** WHAT YOU ARE ASKED TO DO **
Please write out, exactly, every line of the listing from its first line through the one that includes "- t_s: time".

** DATA SECTION **
'''
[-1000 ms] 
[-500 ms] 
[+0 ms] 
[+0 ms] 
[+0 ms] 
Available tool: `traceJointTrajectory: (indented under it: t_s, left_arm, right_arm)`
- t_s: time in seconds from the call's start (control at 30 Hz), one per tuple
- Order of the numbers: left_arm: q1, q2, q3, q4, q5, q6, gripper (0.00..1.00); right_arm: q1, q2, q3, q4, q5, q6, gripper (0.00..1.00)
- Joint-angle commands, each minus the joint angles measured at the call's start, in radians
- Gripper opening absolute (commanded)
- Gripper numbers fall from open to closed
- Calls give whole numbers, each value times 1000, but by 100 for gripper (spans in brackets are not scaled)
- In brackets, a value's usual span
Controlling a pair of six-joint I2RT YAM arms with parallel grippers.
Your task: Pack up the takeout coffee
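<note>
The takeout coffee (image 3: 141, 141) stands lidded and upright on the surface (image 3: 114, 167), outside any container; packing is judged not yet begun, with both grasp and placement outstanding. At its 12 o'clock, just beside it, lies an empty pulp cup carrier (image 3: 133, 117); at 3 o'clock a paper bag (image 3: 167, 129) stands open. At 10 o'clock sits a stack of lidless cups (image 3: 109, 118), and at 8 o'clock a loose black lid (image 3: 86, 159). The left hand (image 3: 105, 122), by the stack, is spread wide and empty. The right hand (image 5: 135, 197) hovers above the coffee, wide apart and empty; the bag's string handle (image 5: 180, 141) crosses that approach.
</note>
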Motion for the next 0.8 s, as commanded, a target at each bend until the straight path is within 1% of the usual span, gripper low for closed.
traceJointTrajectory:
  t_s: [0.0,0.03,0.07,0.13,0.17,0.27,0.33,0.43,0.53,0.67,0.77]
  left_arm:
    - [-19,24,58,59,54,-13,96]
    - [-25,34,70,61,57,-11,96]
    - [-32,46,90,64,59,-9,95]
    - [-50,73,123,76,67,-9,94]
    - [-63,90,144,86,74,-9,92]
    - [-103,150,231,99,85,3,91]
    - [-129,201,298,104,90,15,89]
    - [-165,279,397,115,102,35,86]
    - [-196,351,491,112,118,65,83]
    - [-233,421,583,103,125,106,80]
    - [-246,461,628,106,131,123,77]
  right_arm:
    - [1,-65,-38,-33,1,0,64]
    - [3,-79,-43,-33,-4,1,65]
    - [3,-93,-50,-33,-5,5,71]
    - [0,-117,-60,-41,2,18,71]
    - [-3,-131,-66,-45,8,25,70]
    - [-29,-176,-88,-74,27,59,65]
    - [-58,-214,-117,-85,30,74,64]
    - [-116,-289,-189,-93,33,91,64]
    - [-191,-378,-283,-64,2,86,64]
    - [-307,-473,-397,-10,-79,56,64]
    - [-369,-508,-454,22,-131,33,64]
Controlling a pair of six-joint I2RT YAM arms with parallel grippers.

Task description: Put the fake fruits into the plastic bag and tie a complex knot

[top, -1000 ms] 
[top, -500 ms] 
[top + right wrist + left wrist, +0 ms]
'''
** TASK RESULT **
[-1000 ms] 
[-500 ms] 
[+0 ms] 
[+0 ms] 
[+0 ms] 
Available tool: `traceJointTrajectory: (indented under it: t_s, left_arm, right_arm)`
- t_s: time in seconds from the call's start (control at 30 Hz), one per tuple

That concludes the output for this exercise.